The results of the BRIGHT study noted that Gla-300 was similar to IDeg-100 in terms of HbA1C reduction (from an overall mean 8.6% at baseline to 7.0% at week 24). Similar proportions of study subjects in the Gla-300 and IDeg-100 groups achieved an HbA1c target of < 7.0% without confirmed hypoglycemia (≤ 70 and < 54 mg/dL, respectively). Hypoglycemia incidence and event rates over 24 weeks were comparable with both insulins, whereas during the active titration period (0–12 weeks) the incidence and rate of anytime (24-h) confirmed hypoglycemia (≤ 70 mg/dL [Gla-300] and < 54 mg/dL [IDeg-100]) were lower with Gla-300. Most notably, only one severe hypoglycemic event occurred during the entire 24-week trial. The authors of the study concluded that both Gla-300 and IDeg-100 can enable stricter glycemic goals when properly initiated and titrated [21].

In the CONCLUDE (COmparing the efficacy aNd safety of insulin degLUDE and insulin glargine 300 units/mL) head-to-head trial, which involved persons with T2DM inadequately managed with basal insulin and OADs, the primary endpoint assessed was rate of overall symptomatic hypoglycemia in the 36-week maintenance period [24]. The authors reported that the rate of overall symptomatic hypoglycemia during the 36-week maintenance period in persons treated with IDeg was not statistically significantly different from that in persons treated with Gla-300. Since the study could not meet its primary endpoint, the secondary endpoints were considered exploratory and not conclusive [24].

Key Recommendations for Choosing Basal Insulin Profile for Titration

Titrating with basal insulin is easier than using premix insulins for most persons withT2DM in India

The flexibility offered by second-generation basal insulins in terms of dosing time helps in effective titration, with reduced risk of hypoglycemia being a major advantage of these products

Conclusion

Therapeutic inertia is a global concern that impedes the achievement of glycemic control, particularly in persons requiring insulin therapy.
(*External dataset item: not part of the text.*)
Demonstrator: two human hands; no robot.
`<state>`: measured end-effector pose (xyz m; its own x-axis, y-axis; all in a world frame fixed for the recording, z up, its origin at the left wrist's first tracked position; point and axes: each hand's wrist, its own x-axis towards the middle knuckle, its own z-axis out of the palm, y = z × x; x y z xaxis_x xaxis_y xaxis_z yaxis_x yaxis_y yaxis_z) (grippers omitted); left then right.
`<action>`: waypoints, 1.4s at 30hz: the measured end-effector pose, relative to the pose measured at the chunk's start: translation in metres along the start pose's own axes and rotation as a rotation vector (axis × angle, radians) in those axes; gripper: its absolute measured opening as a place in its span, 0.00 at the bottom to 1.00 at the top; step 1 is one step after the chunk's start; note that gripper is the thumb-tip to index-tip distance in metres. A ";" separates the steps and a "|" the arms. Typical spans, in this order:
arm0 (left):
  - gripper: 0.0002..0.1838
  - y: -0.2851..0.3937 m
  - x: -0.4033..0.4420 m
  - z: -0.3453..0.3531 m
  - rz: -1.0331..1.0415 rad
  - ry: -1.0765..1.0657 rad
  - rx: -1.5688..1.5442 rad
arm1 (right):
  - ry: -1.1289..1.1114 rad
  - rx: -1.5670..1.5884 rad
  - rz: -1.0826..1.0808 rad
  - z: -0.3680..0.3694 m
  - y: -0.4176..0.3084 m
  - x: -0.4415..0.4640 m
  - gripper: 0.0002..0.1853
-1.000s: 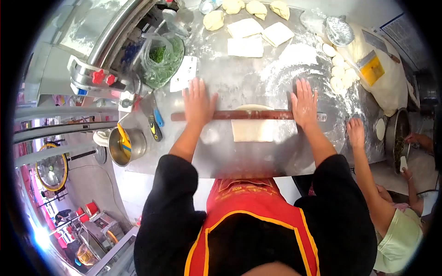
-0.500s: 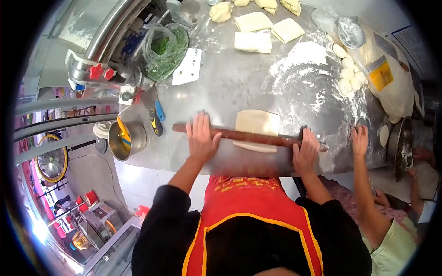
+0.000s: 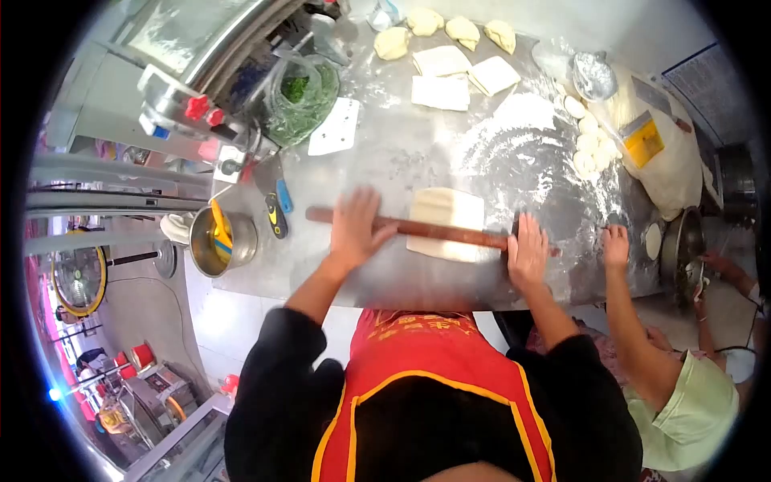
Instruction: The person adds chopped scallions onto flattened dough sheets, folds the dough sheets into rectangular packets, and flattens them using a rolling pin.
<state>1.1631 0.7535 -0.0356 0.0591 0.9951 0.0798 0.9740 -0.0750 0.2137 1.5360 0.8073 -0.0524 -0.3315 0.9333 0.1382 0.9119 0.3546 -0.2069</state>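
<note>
A brown wooden rolling pin [image 3: 440,232] lies across a flat, pale sheet of dough [image 3: 444,207] on the metal table. My left hand [image 3: 355,230] rests on the left part of the pin, fingers stretched forward and a little blurred. Near the other end, my right hand [image 3: 527,251] lies over the pin with its fingers extended. Dough shows both beyond the pin and on its near side. Neither hand wraps around the wood.
Folded dough pieces [image 3: 440,93] and dough lumps [image 3: 392,43] sit at the back. Small dough balls [image 3: 593,153] lie at right by a flour bag [image 3: 662,157]. A metal pot [image 3: 241,255], scraper [image 3: 275,215] and bagged greens [image 3: 301,108] are left. Another person's hand [image 3: 616,246] is at right.
More of the dough's near part shows below the pin, which seems to have rolled slightly away from me. The view has tilted a little. The other person's fingers have curled more.
</note>
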 end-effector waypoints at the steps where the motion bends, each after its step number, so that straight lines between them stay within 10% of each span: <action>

In real-world practice, titration algorithms exist; however, physicians and persons with T2DM are reluctant to use these algorithms as they perceive them to be very cumbersome. For achieving effective glycemic targets, insulin should be adequately titrated using simple recommendations, and second-generation basal insulins, such as Gla-300, should be used for adequate titration of insulin doses.